Some common reasons for which parties may find themselves before a judge include:

  • Securities disclosure requirements: Securities laws require disclosure of positions at specific thresholds, and these requirements can vary from one jurisdiction to the next. An activist wants to focus on its message for shareholders, not be dragged into the distraction of defending itself from allegations it is offside securities laws.  From an issuer's perspective, these statutory filings may be the first evidence that an activist wants to make a move on the company.
  • Inadvertently acting in concert: Seeking support from fellow shareholders is integral to an activist campaign, but in doing so would-be dissidents should be careful to avoid communications or agreements that could result in them being considered by a securities regulator to be acting in concert, which could cause the activist to accidentally pass disclosure or even takeover bid thresholds.
  • Don't get carried away: Securities laws prohibit false or misleading statements, and the defamation suit has a prominent place in the special situations litigator's toolkit. For both activists and issuers, the solution is a simple one: speak with the facts, and avoid making up new ones.
  • Be careful with social media: Just because an appeal to shareholders is made in a tweet doesn't mean there aren't applicable securities laws. Be mindful of, for example, shareholder solicitations made on social media which could trigger regulatory filing requirements.
  • The bylaws set the rules: Issuers are increasingly adding disclosure requirements and other rules to control the parameters for of the proxy playing field long before an activist investor emerges onto the scene. Activists need to do their research and, if an activist wants to challenge a provision in the issuer's bylaws, the activist should be prepared to go to court.
  • Standstill agreements: Parties who agree to a standstill should choose their language carefully, or else an issuer could find itself confronted by an activist challenger much sooner than they believed they had bargained for. Conversely, an activist that believes it is outside a standstill could have its campaign stopped in its tracks if a court disagrees with its interpretation of the contract.
  • It's not over until it's over: Winning a campaign is not necessarily the end of the threat of litigation for the activist. Where there is a sale of the company closely following a successful campaign, the activist can face a claim, which could come in the form of a class action, alleging that the newly elected directors breached their duties to the issuer.

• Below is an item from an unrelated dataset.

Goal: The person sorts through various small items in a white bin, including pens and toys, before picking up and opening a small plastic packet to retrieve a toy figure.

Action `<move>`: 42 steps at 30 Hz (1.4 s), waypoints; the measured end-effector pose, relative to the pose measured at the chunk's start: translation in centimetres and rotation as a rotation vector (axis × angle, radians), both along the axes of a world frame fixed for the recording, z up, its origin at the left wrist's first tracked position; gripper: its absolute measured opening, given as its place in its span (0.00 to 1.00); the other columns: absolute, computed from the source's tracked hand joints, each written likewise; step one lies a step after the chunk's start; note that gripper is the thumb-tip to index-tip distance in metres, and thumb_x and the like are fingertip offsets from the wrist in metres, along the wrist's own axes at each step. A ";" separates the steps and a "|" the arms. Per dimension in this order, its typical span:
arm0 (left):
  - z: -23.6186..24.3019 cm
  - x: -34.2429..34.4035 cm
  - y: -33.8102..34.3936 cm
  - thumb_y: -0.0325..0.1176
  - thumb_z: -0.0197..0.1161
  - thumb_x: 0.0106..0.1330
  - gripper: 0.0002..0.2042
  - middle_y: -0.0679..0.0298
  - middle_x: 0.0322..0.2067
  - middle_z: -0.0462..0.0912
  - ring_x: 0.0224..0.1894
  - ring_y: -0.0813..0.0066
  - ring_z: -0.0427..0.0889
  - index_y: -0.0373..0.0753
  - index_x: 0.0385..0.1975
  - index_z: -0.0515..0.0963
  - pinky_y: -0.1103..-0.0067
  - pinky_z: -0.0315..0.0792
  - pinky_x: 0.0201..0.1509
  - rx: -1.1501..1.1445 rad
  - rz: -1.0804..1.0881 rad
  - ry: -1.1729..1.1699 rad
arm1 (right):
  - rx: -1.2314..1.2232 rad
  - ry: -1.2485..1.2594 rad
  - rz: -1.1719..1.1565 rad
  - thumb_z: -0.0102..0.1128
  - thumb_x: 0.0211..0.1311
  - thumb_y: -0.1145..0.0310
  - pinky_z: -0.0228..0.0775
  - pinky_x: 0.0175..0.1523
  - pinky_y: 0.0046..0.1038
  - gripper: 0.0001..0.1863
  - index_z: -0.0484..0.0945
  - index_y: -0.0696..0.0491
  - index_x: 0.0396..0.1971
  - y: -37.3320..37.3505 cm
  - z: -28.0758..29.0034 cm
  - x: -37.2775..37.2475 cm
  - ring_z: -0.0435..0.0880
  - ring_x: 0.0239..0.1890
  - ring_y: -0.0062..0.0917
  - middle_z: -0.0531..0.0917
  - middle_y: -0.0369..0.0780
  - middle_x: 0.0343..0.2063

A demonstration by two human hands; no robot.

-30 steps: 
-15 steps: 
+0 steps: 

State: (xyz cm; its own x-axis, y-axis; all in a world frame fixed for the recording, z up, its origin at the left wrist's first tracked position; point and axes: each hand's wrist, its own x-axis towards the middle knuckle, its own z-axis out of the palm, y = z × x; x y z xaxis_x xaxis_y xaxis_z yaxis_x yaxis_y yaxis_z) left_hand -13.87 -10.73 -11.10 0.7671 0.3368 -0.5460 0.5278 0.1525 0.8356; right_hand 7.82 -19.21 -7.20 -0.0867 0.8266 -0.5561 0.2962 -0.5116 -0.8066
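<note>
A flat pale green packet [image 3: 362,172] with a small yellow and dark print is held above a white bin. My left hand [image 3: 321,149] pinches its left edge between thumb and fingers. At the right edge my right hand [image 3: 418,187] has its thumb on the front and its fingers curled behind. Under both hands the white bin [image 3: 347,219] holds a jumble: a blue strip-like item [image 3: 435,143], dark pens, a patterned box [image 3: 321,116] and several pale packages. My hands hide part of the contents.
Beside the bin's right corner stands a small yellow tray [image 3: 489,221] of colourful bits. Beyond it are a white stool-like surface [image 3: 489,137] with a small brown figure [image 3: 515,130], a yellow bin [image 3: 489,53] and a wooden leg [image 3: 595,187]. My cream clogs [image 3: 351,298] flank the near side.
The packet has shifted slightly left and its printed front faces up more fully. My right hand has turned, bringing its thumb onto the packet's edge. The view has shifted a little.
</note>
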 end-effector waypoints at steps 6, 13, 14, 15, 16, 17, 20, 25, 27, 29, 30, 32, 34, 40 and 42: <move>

For all of these, the best and most important precaution that an activist or issuer can take is to hire counsel experienced in proxy disputes and securities laws.  Indeed, lawsuits are infrequent precisely because it is uncommon for activists to launch proxy contests without hiring external consultants to help them navigate the legal waters, and issuers are well-advised to take the benefit of similar expertise.

Unintentionally landing in court is expensive, distracting, and usually unpleasant.  It should never happen by surprise.